> **What the task requires**
Give back the data below word for word. Any image in it should be left out.

»»

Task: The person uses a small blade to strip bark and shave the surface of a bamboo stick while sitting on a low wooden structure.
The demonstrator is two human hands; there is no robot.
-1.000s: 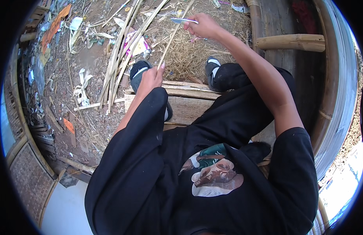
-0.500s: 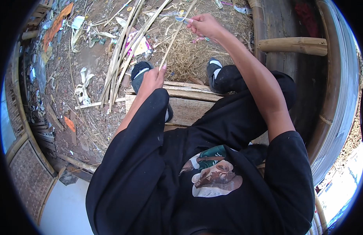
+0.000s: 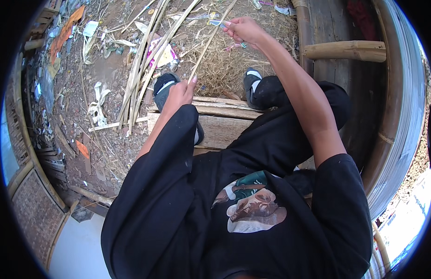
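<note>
My left hand (image 3: 178, 94) grips the near end of a thin pale bamboo strip (image 3: 210, 43) just above my left knee. The strip slants up and to the right across the dry straw. My right hand (image 3: 242, 29) is stretched forward with a small knife whose light blade (image 3: 217, 23) lies against the strip. Black trousers cover both of my legs, and my sandalled feet (image 3: 165, 86) rest on the dirt past a wooden plank seat (image 3: 220, 125).
Several long bamboo strips (image 3: 143, 60) lie in a bundle on the littered dirt at left. Paper and plastic scraps (image 3: 97, 100) dot the ground. A bamboo pole (image 3: 346, 50) and dark wooden planks stand at right, a curved corrugated sheet (image 3: 406, 107) beyond them.
My right hand with the knife has slid a little to the left and nearer along the strip. My left hand stays at the strip's near end.
</note>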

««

> **Solution to the exercise**
Task: The person uses a small blade to strip bark and shave the surface of a bamboo stick while sitting on a low wooden structure.
The demonstrator is two human hands; there is no robot.
-1.000s: 
-0.500s: 
+0.000s: 
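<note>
My left hand (image 3: 178, 94) grips the near end of a thin pale bamboo strip (image 3: 210, 43) just above my left knee. The strip slants up and to the right across the dry straw. My right hand (image 3: 242, 29) is stretched forward with a small knife whose light blade (image 3: 217, 23) lies against the strip. Black trousers cover both of my legs, and my sandalled feet (image 3: 165, 86) rest on the dirt past a wooden plank seat (image 3: 220, 125).
Several long bamboo strips (image 3: 143, 60) lie in a bundle on the littered dirt at left. Paper and plastic scraps (image 3: 97, 100) dot the ground. A bamboo pole (image 3: 346, 50) and dark wooden planks stand at right, a curved corrugated sheet (image 3: 406, 107) beyond them.
My right hand with the knife has slid a little to the left and nearer along the strip. My left hand stays at the strip's near end.
</note>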

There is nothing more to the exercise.